■ DESCRIPTION OF THE TASK ■
Would you copy only the lines below, beginning with the one that contains "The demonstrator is" and running through the last entry line?

##### DATA TO USE

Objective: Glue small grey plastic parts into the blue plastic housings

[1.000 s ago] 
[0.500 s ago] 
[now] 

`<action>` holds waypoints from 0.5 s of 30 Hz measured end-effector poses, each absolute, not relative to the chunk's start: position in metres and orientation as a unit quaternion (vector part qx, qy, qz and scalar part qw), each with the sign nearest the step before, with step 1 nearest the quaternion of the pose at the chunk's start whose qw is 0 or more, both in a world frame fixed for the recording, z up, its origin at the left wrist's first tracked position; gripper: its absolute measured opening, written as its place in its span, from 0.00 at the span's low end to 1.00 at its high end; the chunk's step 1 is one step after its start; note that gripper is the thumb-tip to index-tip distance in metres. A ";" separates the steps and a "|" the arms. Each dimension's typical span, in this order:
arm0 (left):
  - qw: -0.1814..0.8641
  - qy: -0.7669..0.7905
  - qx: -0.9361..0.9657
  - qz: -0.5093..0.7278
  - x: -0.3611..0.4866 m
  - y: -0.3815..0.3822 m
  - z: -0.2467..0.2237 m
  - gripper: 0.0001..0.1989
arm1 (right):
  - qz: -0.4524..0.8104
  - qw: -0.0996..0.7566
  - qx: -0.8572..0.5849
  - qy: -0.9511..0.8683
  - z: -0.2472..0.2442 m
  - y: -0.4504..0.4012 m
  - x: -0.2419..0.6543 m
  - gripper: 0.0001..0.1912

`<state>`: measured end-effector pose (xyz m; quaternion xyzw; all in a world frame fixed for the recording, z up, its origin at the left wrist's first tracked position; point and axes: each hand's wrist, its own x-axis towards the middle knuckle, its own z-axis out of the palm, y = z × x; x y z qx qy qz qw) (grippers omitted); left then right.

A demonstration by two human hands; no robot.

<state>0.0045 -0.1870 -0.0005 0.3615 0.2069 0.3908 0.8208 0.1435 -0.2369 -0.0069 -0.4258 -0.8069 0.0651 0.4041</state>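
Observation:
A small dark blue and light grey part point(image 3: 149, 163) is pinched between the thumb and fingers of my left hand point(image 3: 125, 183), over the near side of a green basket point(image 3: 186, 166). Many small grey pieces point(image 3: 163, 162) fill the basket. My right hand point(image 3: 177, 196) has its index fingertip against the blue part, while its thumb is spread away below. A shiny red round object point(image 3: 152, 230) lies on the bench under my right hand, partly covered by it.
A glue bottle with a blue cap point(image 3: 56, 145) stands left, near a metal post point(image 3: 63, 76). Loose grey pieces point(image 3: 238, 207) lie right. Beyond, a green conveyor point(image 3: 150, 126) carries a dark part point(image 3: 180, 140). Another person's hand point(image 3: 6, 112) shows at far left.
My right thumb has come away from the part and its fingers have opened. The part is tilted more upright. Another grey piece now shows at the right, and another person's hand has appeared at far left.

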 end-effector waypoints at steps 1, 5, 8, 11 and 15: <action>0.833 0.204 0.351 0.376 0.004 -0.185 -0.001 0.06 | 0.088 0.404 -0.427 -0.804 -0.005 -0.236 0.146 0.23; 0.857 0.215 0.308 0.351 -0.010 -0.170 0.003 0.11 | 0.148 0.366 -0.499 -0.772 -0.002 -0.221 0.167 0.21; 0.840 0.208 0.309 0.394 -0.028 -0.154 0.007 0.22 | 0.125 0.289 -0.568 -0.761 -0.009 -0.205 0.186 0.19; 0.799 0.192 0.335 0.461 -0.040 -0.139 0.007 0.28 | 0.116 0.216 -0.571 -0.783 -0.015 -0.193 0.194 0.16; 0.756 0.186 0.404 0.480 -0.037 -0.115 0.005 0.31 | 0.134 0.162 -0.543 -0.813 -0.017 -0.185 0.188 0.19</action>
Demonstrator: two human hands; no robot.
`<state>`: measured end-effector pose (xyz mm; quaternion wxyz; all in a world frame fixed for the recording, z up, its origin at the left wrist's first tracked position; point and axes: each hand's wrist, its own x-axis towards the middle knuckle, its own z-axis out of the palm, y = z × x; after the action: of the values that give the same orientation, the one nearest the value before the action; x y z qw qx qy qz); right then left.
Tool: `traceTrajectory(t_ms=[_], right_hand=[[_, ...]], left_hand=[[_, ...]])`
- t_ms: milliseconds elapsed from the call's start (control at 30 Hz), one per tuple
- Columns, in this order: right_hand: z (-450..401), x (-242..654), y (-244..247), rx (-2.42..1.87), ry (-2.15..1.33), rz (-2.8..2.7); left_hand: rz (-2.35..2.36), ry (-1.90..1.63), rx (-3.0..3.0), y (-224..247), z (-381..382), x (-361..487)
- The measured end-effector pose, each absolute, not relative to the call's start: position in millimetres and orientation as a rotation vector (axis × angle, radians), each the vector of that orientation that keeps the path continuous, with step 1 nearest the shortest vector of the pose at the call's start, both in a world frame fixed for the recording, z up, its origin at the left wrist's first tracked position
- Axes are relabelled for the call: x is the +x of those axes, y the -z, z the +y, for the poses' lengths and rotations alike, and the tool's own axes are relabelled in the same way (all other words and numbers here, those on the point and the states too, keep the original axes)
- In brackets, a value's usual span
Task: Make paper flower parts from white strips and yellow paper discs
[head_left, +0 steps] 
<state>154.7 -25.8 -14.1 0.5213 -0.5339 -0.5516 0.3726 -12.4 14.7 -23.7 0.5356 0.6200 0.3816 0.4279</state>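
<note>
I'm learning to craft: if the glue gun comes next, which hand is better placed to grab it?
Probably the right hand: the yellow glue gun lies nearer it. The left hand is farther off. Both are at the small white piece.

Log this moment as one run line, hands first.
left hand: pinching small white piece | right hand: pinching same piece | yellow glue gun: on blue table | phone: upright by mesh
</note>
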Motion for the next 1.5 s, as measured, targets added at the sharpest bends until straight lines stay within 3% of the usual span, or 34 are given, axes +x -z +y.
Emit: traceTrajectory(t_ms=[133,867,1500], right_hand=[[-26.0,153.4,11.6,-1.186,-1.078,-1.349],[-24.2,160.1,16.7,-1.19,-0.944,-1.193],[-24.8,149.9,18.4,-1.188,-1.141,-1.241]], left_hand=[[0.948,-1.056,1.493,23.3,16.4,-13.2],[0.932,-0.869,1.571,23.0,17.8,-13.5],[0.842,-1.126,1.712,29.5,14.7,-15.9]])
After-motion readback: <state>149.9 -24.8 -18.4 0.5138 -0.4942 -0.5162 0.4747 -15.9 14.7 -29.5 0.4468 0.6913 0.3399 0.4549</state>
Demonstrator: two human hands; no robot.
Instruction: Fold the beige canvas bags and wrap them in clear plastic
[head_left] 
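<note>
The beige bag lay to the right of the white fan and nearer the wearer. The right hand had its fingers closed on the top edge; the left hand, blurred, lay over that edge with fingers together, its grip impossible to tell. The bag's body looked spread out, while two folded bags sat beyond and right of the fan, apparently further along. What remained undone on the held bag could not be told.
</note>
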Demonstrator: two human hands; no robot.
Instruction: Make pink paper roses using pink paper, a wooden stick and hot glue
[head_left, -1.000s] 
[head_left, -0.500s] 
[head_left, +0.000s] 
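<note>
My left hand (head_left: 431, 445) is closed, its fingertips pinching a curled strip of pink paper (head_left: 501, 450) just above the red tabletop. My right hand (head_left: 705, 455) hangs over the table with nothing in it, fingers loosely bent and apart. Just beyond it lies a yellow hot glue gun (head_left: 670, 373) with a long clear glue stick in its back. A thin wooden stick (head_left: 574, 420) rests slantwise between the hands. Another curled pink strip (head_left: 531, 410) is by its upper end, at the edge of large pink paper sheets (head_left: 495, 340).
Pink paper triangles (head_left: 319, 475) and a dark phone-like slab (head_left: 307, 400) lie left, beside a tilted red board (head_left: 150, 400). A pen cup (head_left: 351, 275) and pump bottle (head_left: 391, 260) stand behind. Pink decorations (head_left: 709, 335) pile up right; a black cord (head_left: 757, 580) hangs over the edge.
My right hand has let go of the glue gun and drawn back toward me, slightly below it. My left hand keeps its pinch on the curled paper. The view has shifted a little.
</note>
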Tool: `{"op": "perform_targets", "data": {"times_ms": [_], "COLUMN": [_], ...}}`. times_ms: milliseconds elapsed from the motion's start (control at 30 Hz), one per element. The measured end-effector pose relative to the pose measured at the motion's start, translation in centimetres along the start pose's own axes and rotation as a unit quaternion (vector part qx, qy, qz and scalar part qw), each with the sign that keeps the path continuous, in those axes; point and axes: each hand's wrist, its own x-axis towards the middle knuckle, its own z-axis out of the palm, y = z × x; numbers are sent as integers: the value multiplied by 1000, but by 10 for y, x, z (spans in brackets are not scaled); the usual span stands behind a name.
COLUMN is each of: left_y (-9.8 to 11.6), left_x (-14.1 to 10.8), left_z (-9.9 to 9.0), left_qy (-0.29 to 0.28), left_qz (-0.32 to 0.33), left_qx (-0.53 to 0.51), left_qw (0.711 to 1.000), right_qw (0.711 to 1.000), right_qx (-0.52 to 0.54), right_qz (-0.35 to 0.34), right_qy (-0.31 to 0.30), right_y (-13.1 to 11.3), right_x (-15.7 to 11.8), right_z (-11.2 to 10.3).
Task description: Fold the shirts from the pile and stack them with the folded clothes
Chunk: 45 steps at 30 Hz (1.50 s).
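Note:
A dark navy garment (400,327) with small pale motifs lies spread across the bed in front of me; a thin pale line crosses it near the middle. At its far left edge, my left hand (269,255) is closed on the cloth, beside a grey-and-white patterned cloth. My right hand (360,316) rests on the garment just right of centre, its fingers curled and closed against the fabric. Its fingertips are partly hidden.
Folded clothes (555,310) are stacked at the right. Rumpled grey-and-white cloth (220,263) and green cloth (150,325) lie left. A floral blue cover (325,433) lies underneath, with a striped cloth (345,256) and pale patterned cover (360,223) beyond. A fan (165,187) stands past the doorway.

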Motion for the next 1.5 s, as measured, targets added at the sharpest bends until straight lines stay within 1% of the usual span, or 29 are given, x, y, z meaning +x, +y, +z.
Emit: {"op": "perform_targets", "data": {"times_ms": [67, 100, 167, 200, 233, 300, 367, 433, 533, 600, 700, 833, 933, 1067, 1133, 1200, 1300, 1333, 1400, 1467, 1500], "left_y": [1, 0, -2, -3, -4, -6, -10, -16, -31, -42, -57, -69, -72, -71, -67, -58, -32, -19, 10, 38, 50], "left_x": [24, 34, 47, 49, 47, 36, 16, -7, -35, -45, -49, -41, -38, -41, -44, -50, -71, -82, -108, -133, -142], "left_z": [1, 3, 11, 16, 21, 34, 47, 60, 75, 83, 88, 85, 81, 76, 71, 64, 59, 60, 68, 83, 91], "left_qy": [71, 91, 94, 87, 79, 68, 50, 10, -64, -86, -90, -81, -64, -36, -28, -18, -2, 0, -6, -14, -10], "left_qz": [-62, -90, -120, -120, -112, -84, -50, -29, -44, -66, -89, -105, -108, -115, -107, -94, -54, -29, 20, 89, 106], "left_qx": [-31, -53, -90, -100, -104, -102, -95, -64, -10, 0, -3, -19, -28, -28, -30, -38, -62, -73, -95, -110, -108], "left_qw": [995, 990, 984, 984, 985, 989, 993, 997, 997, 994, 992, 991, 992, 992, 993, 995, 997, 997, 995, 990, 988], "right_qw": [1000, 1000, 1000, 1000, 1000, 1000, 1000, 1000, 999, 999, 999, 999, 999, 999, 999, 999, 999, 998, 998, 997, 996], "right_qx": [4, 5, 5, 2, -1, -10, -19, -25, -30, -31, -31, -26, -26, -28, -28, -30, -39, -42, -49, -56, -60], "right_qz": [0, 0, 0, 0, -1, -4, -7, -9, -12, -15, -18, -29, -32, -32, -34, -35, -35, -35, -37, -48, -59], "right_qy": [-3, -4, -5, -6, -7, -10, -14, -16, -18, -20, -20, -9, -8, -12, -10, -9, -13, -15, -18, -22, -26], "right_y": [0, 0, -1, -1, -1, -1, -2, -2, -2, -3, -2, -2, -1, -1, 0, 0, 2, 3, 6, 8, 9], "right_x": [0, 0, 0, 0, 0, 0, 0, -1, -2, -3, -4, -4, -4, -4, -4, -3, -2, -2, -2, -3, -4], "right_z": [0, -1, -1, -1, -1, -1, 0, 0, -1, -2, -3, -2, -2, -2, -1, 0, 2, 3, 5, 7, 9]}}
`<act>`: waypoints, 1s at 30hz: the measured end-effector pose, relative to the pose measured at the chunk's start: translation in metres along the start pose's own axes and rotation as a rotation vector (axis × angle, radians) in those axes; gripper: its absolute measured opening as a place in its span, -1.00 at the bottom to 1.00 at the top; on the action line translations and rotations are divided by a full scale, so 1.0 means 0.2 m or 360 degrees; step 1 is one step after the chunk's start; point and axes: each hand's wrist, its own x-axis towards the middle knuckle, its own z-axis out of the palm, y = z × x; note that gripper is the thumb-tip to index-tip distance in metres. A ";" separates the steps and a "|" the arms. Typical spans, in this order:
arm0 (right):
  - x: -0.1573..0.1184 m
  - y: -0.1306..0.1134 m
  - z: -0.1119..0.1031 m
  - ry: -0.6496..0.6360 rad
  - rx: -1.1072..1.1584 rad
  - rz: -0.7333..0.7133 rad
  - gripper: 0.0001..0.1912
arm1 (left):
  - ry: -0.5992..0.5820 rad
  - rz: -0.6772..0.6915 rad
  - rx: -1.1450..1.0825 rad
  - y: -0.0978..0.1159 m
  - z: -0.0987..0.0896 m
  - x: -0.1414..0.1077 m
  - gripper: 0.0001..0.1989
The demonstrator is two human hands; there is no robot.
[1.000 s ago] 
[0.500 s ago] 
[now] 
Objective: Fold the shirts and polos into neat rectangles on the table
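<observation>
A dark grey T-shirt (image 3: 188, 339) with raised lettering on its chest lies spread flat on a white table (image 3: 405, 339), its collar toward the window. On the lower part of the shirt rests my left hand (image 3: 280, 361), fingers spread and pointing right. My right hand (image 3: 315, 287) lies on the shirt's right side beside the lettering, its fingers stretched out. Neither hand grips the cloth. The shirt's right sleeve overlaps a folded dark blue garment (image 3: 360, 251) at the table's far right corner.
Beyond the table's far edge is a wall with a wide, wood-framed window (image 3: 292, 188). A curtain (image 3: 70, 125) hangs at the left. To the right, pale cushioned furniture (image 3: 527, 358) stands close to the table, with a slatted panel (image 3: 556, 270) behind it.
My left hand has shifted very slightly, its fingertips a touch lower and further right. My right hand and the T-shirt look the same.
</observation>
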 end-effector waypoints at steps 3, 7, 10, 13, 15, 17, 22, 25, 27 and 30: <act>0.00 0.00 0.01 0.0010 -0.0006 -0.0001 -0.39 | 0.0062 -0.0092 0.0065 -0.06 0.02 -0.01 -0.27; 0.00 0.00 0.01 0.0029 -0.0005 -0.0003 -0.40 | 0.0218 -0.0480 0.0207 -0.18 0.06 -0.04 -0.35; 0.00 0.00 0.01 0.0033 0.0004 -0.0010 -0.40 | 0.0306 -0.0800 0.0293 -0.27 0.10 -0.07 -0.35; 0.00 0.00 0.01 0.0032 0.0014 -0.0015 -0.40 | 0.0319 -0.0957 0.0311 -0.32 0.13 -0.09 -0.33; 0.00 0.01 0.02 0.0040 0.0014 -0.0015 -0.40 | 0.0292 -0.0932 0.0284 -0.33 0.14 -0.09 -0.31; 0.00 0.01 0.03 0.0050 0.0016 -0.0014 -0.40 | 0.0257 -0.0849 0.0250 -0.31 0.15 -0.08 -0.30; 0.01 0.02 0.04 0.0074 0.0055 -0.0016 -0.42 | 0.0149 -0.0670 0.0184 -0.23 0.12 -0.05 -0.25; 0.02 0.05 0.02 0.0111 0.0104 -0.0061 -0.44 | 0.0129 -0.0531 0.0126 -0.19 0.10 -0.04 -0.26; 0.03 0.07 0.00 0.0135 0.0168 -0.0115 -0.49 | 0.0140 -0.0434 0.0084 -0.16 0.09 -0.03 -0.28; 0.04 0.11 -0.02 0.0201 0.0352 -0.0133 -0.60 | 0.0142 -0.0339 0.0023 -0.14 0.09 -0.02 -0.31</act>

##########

■ PROBLEM SOLUTION ■
The demonstrator is two human hands; there is no robot.
[1.000 s ago] 
[0.500 s ago] 
[now] 
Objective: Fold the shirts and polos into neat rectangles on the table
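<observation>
A dark grey T-shirt (image 3: 188, 339) with raised lettering on its chest lies spread flat on a white table (image 3: 405, 339), its collar toward the window. On the lower part of the shirt rests my left hand (image 3: 280, 361), fingers spread and pointing right. My right hand (image 3: 315, 287) lies on the shirt's right side beside the lettering, its fingers stretched out. Neither hand grips the cloth. The shirt's right sleeve overlaps a folded dark blue garment (image 3: 360, 251) at the table's far right corner.
Beyond the table's far edge is a wall with a wide, wood-framed window (image 3: 292, 188). A curtain (image 3: 70, 125) hangs at the left. To the right, pale cushioned furniture (image 3: 527, 358) stands close to the table, with a slatted panel (image 3: 556, 270) behind it.
My left hand has shifted very slightly, its fingertips a touch lower and further right. My right hand and the T-shirt look the same.
</observation>
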 end-effector waypoints at steps 3, 7, 10, 13, 15, 17, 22, 25, 27 and 30: <act>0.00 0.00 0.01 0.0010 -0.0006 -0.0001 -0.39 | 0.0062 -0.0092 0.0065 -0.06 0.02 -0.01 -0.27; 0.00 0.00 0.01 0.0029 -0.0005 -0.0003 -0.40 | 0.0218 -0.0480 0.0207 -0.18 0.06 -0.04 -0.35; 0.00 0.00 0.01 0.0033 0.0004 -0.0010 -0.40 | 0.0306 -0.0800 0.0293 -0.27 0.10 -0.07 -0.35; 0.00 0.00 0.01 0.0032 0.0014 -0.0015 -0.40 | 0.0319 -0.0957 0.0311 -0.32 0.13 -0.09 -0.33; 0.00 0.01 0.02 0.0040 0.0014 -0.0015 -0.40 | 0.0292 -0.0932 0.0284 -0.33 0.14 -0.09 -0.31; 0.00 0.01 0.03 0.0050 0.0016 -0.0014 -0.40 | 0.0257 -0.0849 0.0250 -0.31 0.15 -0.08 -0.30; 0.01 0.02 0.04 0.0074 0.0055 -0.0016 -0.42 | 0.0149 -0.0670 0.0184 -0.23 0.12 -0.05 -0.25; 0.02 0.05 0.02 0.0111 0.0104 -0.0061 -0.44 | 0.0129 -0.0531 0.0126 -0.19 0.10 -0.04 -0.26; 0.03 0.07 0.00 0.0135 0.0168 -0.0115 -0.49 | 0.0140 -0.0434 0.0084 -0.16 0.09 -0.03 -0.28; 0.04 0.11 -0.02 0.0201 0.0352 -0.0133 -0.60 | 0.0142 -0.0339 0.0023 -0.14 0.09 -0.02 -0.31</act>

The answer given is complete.